Task statement: Nothing may be dropped. Retype the whole listing exactly.

Stored data:
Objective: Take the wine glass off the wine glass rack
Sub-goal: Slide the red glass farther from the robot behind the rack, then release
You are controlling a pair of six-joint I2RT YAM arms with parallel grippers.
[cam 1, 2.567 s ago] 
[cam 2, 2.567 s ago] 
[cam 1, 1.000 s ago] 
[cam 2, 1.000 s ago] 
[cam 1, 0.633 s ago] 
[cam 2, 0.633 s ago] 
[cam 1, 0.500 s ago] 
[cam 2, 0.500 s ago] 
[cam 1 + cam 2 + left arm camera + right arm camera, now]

Response for this exercise:
Objective: Take the wine glass off the wine glass rack
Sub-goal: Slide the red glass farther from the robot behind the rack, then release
You are controlling a pair of six-joint I2RT YAM arms with parallel grippers.
[cam 1, 2.567 s ago] 
[cam 2, 2.567 s ago] 
[cam 1, 1.000 s ago] 
[cam 2, 1.000 s ago] 
[cam 1, 0.633 s ago] 
[cam 2, 0.633 s ago] 
[cam 1, 0.500 s ago] 
[cam 2, 0.500 s ago] 
[cam 1 + cam 2 + left arm camera + right arm camera, now]

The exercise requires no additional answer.